* [Prompt]: Quote every entry word for word.
*** Opening Records shown ***
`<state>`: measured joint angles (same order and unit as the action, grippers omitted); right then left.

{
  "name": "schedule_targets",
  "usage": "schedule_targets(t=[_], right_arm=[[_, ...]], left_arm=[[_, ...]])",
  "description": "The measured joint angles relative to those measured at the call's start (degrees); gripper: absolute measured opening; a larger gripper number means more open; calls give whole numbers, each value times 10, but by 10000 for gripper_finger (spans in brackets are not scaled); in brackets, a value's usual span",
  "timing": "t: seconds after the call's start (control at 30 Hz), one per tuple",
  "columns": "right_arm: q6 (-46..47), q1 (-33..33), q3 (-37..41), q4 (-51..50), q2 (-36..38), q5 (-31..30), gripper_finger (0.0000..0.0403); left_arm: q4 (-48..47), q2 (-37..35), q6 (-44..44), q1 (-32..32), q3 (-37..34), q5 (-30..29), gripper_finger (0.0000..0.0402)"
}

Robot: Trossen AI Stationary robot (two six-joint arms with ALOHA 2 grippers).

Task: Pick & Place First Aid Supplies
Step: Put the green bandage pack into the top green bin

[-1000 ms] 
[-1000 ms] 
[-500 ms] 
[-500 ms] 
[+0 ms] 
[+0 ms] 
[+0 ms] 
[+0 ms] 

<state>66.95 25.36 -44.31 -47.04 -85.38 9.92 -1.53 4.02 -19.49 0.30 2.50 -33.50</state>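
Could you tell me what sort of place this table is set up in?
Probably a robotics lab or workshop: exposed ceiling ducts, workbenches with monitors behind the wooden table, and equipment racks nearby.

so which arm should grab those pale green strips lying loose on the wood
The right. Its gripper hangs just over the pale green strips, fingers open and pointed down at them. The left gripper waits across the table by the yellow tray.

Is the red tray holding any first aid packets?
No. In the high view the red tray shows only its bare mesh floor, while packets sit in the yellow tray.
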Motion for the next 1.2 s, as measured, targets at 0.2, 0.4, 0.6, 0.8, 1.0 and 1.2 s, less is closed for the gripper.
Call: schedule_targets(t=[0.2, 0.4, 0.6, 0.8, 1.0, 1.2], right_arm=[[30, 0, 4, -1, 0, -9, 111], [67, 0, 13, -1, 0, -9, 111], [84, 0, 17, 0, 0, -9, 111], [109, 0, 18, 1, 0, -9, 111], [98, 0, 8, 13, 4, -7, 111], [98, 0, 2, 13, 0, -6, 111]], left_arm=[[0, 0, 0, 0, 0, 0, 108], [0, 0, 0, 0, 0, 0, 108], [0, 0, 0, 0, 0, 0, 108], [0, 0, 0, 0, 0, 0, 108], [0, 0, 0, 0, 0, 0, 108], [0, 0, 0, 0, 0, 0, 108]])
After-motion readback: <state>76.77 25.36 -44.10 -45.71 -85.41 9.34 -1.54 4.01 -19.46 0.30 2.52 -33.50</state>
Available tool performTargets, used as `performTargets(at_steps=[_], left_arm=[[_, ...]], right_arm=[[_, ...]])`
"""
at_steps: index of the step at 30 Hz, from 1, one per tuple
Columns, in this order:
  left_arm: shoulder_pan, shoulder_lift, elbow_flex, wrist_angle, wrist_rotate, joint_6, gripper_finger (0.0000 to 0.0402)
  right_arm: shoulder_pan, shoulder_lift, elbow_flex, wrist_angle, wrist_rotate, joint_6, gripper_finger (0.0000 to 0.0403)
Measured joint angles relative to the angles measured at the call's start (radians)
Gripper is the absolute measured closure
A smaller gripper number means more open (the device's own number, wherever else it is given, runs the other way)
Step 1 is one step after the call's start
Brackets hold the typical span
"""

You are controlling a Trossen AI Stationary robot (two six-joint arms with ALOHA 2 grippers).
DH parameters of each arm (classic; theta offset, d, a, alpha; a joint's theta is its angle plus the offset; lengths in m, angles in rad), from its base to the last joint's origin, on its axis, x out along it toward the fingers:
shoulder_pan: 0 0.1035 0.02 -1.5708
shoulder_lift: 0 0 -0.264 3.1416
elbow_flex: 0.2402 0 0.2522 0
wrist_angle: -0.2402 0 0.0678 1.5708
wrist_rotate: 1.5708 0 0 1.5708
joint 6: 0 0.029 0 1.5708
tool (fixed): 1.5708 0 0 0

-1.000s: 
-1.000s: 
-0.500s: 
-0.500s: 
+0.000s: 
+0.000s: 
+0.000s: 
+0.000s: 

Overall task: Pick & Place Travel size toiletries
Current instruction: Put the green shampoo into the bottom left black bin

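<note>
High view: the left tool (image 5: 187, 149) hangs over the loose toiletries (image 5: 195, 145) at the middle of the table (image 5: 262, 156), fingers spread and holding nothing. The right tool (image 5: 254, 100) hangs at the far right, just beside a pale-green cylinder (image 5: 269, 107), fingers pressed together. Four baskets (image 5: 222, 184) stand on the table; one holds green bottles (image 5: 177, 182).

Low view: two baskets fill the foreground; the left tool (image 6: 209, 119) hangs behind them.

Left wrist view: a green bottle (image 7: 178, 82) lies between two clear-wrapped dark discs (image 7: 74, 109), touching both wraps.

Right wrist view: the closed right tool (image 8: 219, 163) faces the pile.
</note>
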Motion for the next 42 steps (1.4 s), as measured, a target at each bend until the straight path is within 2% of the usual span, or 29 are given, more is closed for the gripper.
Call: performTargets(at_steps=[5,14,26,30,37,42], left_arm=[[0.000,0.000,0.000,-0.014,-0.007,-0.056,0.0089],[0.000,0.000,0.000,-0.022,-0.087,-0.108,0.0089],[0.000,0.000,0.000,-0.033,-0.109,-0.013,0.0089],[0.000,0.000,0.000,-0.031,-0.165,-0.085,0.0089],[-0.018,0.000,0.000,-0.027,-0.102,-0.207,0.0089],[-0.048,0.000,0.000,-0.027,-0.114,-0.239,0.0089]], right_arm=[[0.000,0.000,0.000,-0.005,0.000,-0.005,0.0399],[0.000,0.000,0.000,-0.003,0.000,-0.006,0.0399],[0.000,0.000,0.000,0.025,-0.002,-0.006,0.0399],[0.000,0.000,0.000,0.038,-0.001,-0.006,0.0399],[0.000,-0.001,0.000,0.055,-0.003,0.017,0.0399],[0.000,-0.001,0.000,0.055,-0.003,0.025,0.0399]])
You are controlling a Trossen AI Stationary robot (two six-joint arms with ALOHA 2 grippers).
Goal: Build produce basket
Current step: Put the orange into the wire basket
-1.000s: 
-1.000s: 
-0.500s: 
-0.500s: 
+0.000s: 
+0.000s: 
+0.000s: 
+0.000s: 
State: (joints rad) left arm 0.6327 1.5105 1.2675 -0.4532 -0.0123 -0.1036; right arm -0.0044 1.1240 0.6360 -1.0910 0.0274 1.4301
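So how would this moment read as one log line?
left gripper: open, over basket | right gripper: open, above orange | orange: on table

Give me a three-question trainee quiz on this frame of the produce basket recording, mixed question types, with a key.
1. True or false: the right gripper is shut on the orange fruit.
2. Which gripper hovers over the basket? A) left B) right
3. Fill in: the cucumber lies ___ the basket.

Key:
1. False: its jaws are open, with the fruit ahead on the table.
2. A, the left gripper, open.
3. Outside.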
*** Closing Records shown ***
* [Result]:
`<state>`: measured joint angles (same order and unit as the action, grippers omitted); right then left.

{
  "name": "schedule_targets",
  "usage": "schedule_targets(t=[_], right_arm=[[_, ...]], left_arm=[[_, ...]])",
  "description": "The measured joint angles relative to those measured at the call's start (degrees); gripper: absolute measured opening; a larger gripper number means more open; calls give whole numbers, each value times 10, but by 10000 for gripper_finger (spans in brackets are not scaled); in brackets, a value's usual span",
  "timing": "t: seconds after the call's start (control at 30 Hz), one per tuple",
  "columns": "right_arm: q6 (-46..47), q1 (-33..33), q3 (-37..41), q4 (-51..50), q2 (-36..38), q5 (-31..30), gripper_finger (0.0000..0.0403); left_arm: q4 (-48..47), q2 (-37..35), q6 (-44..44), q1 (-32..32), q3 (-37..34), q5 (-30..29), gripper_finger (0.0000..0.0402)"
}

Robot: Trossen AI Stationary robot (two six-joint arms with ALOHA 2 grippers).

Task: Pick & Place First Aid Supplies
Step: Put the green bandage pack into the top green bin

[-1000 ms] 
[-1000 ms] 
[-500 ms] 
[-500 ms] 
[+0 ms] 
[+0 ms] 
[+0 ms] 
[+0 ms] 

<state>66.95 25.36 -44.31 -47.04 -85.38 9.92 -1.53 4.02 -19.49 0.30 2.50 -33.50</state>
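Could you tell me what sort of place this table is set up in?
Probably a robotics lab or workshop: exposed ceiling ducts, workbenches with monitors behind the wooden table, and equipment racks nearby.

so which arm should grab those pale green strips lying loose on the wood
The right. Its gripper hangs just over the pale green strips, fingers open and pointed down at them. The left gripper waits across the table by the yellow tray.

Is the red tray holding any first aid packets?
No. In the high view the red tray shows only its bare mesh floor, while packets sit in the yellow tray.
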Motion for the next 1.2 s, as measured, targets at 0.2, 0.4, 0.6, 0.8, 1.0 and 1.2 s, less is closed for the gripper.
Call: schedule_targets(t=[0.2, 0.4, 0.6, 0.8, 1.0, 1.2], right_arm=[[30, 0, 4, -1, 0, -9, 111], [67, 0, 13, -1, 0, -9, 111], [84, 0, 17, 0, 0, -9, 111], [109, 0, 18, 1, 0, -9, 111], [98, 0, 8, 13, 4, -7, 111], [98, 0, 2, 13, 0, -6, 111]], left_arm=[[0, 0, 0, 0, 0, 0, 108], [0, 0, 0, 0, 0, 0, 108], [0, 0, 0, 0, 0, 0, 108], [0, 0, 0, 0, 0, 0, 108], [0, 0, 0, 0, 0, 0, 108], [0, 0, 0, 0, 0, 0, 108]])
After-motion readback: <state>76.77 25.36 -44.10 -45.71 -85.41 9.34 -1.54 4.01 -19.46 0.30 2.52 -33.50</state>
Available tool performTargets, used as `performTargets(at_steps=[_], left_arm=[[_, ...]], right_arm=[[_, ...]])`
"""
at_steps: index of the step at 30 Hz, from 1, one per tuple
Columns, in this order:
  left_arm: shoulder_pan, shoulder_lift, elbow_flex, wrist_angle, wrist_rotate, joint_6, gripper_finger (0.0000 to 0.0402)
  right_arm: shoulder_pan, shoulder_lift, elbow_flex, wrist_angle, wrist_rotate, joint_6, gripper_finger (0.0000 to 0.0403)
Measured joint angles relative to the angles measured at the call's start (radians)
Gripper is the absolute measured closure
A smaller gripper number means more open (the device's own number, wherever else it is given, runs the other way)
Step 1 is one step after the call's start
Brackets hold the typical span
"""

You are controlling a Trossen AI Stationary robot (two six-joint arms with ALOHA 2 grippers).
DH parameters of each arm (classic; theta offset, d, a, alpha; a joint's theta is its angle plus the offset; lengths in m, angles in rad), from its base to the last joint's origin, on its axis, x out along it toward the fingers:
shoulder_pan: 0 0.1035 0.02 -1.5708
shoulder_lift: 0 0 -0.264 3.1416
elbow_flex: 0.2402 0 0.2522 0
wrist_angle: -0.2402 0 0.0678 1.5708
wrist_rotate: 1.5708 0 0 1.5708
joint 6: 0 0.029 0 1.5708
tool (fixed): 1.5708 0 0 0

-1.000s: 
-1.000s: 
-0.500s: 
-0.500s: 
+0.000s: 
+0.000s: 
+0.000s: 
+0.000s: 

Overall task: Pick & Place Travel size toiletries
Current instruction: Put the green shampoo into the bottom left black bin

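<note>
High view: the left tool (image 5: 187, 149) hangs over the loose toiletries (image 5: 195, 145) at the middle of the table (image 5: 262, 156), fingers spread and holding nothing. The right tool (image 5: 254, 100) hangs at the far right, just beside a pale-green cylinder (image 5: 269, 107), fingers pressed together. Four baskets (image 5: 222, 184) stand on the table; one holds green bottles (image 5: 177, 182).

Low view: two baskets fill the foreground; the left tool (image 6: 209, 119) hangs behind them.

Left wrist view: a green bottle (image 7: 178, 82) lies between two clear-wrapped dark discs (image 7: 74, 109), touching both wraps.

Right wrist view: the closed right tool (image 8: 219, 163) faces the pile.
</note>
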Motion for the next 42 steps (1.4 s), as measured, a target at each bend until the straight path is within 2% of the usual span, or 29 are given, more is closed for the gripper.
Call: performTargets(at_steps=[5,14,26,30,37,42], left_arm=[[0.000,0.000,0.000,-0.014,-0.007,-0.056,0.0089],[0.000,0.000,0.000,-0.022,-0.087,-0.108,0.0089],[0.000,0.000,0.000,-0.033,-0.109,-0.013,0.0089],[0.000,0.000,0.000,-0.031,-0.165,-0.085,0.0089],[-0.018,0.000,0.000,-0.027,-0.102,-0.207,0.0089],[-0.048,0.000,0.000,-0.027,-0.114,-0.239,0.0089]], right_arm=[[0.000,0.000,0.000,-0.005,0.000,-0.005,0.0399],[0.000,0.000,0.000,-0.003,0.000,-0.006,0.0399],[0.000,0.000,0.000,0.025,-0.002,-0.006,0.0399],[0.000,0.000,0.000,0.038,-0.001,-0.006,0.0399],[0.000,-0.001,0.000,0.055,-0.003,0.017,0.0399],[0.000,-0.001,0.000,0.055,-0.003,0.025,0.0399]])
You are controlling a Trossen AI Stationary robot (two six-joint arms with ALOHA 2 grippers).
Goal: Build produce basket
Current step: Put the orange into the wire basket
-1.000s: 
-1.000s: 
-0.500s: 
-0.500s: 
+0.000s: 
+0.000s: 
+0.000s: 
+0.000s: 
State: (joints rad) left arm 0.6327 1.5105 1.2675 -0.4532 -0.0123 -0.1036; right arm -0.0044 1.1240 0.6360 -1.0910 0.0274 1.4301
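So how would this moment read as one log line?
left gripper: open, over basket | right gripper: open, above orange | orange: on table

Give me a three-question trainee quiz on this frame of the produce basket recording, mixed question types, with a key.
1. True or false: the right gripper is shut on the orange fruit.
2. Which gripper hovers over the basket? A) left B) right
3. Fill in: the cucumber lies ___ the basket.

Key:
1. False: its jaws are open, with the fruit ahead on the table.
2. A, the left gripper, open.
3. Outside.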

No additional output will be given.